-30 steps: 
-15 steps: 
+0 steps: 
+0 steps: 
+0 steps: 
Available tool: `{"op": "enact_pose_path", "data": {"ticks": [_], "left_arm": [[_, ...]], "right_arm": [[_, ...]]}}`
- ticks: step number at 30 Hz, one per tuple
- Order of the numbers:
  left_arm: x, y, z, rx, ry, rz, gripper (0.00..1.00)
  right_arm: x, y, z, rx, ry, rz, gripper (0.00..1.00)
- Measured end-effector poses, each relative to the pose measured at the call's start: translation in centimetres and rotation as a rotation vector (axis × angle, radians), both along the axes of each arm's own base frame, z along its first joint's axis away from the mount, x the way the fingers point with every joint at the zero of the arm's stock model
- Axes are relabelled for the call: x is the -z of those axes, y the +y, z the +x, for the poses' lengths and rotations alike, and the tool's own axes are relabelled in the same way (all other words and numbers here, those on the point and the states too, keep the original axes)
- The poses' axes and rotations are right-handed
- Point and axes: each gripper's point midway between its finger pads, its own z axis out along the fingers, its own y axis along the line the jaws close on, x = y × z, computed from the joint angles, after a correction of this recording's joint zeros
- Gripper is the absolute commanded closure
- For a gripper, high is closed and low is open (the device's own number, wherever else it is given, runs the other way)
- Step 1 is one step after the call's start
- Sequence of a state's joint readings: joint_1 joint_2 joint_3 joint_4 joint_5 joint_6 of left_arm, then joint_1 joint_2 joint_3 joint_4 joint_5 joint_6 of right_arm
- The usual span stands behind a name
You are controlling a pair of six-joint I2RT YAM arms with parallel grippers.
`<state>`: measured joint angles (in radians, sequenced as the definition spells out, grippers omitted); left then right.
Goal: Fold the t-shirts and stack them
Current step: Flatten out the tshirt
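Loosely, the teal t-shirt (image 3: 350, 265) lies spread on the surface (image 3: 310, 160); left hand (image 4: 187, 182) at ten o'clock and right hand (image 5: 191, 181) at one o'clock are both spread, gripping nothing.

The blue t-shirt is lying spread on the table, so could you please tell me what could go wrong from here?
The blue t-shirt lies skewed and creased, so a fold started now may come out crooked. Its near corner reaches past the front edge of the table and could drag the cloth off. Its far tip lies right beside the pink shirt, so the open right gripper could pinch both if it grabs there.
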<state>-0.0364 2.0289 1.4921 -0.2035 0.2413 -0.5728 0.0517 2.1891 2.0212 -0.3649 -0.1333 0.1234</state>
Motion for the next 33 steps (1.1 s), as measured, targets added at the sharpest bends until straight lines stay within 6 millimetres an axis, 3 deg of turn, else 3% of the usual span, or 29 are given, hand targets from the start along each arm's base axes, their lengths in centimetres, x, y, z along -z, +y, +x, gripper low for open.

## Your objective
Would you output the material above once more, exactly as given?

## Exercise output
-30 steps: 
-15 steps: 
+0 steps: 
+0 steps: 
+0 steps: 
Available tool: `{"op": "enact_pose_path", "data": {"ticks": [_], "left_arm": [[_, ...]], "right_arm": [[_, ...]]}}`
- ticks: step number at 30 Hz, one per tuple
- Order of the numbers:
  left_arm: x, y, z, rx, ry, rz, gripper (0.00..1.00)
  right_arm: x, y, z, rx, ry, rz, gripper (0.00..1.00)
- Measured end-effector poses, each relative to the pose measured at the call's start: translation in centimetres and rotation as a rotation vector (axis × angle, radians), both along the axes of each arm's own base frame, z along its first joint's axis away from the mount, x the way the fingers point with every joint at the zero of the arm's stock model
- Axes are relabelled for the call: x is the -z of those axes, y the +y, z the +x, for the poses' lengths and rotations alike, and the tool's own axes are relabelled in the same way (all other words and numbers here, those on the point and the states too, keep the original axes)
- The poses' axes and rotations are right-handed
- Point and axes: each gripper's point midway between its finger pads, its own z axis out along the fingers, its own y axis along the line the jaws close on, x = y × z, computed from the joint angles, after a correction of this recording's joint zeros
- Gripper is the absolute commanded closure
- For a gripper, high is closed and low is open (the device's own number, wherever else it is given, runs the other way)
- Step 1 is one step after the call's start
- Sequence of a state's joint readings: joint_1 joint_2 joint_3 joint_4 joint_5 joint_6 of left_arm, then joint_1 joint_2 joint_3 joint_4 joint_5 joint_6 of right_arm
- The usual span stands behind a name
You are controlling a pair of six-joint I2RT YAM arms with parallel grippers.
`<state>`: measured joint angles (in radians, sequenced as the definition spells out, grippers omitted); left then right.
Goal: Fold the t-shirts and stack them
Current step: Flatten out the tshirt
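Loosely, the teal t-shirt (image 3: 350, 265) lies spread on the surface (image 3: 310, 160); left hand (image 4: 187, 182) at ten o'clock and right hand (image 5: 191, 181) at one o'clock are both spread, gripping nothing.

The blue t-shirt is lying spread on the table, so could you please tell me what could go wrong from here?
The blue t-shirt lies skewed and creased, so a fold started now may come out crooked. Its near corner reaches past the front edge of the table and could drag the cloth off. Its far tip lies right beside the pink shirt, so the open right gripper could pinch both if it grabs there.
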<state>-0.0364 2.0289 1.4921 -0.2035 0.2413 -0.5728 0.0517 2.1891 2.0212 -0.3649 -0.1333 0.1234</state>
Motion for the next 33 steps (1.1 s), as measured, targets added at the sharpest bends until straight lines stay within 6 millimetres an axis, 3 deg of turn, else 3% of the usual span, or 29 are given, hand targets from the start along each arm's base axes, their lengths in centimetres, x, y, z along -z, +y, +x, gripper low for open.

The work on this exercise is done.